§ Your instructions
Only certain lines below are wanted: those starting at the line containing "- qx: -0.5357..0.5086" and ending at the line containing "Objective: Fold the", both included, each retyped exactly.

========================================

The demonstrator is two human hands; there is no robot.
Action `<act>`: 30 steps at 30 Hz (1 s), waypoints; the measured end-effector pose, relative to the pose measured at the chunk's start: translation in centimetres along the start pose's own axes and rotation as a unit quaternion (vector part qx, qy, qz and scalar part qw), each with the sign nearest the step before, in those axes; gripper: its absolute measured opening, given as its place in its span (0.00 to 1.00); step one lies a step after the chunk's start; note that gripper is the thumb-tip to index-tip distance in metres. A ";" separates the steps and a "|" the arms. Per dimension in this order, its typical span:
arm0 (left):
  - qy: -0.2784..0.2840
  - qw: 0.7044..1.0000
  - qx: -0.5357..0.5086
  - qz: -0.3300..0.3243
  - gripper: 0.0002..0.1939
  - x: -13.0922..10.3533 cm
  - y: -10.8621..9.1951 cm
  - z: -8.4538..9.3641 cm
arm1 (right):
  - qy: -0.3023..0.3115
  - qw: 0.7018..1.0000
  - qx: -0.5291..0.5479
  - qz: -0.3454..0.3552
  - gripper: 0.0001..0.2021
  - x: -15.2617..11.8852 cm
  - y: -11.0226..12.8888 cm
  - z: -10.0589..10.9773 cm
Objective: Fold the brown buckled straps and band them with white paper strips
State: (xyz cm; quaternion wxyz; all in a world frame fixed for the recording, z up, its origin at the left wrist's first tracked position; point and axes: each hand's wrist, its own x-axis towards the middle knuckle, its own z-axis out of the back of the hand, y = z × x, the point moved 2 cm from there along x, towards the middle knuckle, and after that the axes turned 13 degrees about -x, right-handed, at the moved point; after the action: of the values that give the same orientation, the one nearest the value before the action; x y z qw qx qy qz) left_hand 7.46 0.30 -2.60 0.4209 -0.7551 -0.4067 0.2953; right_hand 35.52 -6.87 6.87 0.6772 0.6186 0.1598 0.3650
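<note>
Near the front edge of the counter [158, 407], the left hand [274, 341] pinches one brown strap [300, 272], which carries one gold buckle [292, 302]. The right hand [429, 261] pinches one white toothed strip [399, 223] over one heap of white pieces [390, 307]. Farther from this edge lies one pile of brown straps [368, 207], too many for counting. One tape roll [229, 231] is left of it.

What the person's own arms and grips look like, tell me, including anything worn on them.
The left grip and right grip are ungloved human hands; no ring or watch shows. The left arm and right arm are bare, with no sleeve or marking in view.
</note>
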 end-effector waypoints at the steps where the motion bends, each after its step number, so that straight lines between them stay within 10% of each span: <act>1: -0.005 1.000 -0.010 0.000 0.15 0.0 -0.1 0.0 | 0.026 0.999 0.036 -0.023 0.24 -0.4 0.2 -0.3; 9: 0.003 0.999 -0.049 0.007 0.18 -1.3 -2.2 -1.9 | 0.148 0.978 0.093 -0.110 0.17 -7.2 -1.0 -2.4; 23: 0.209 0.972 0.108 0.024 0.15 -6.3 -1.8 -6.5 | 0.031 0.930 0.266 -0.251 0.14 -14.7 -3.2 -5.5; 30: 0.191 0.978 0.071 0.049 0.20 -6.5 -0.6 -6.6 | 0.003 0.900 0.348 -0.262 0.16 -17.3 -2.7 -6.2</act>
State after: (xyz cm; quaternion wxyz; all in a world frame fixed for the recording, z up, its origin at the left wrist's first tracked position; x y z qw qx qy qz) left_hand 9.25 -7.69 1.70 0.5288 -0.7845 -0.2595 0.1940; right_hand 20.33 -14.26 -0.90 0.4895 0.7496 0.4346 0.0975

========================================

§ Response box
  - qx: -0.5357..0.5086
  - qz: -0.3300..0.3243
  - gripper: 0.0002..0.1939
  - x: -13.0922..10.3533 cm
  - y: -10.8621..9.1951 cm
  - z: -8.4538..9.3641 cm
arm1 (right):
  - qy: -0.3023..0.3115
  - qw: 0.7018..1.0000
  - qx: -0.5291..0.5479
  - qz: -0.3454..0.3552
  - gripper: 0.0001..0.2021
  - x: -15.2617..11.8852 cm
  - y: -11.0226..12.8888 cm
  - z: -10.0589..10.9773 cm
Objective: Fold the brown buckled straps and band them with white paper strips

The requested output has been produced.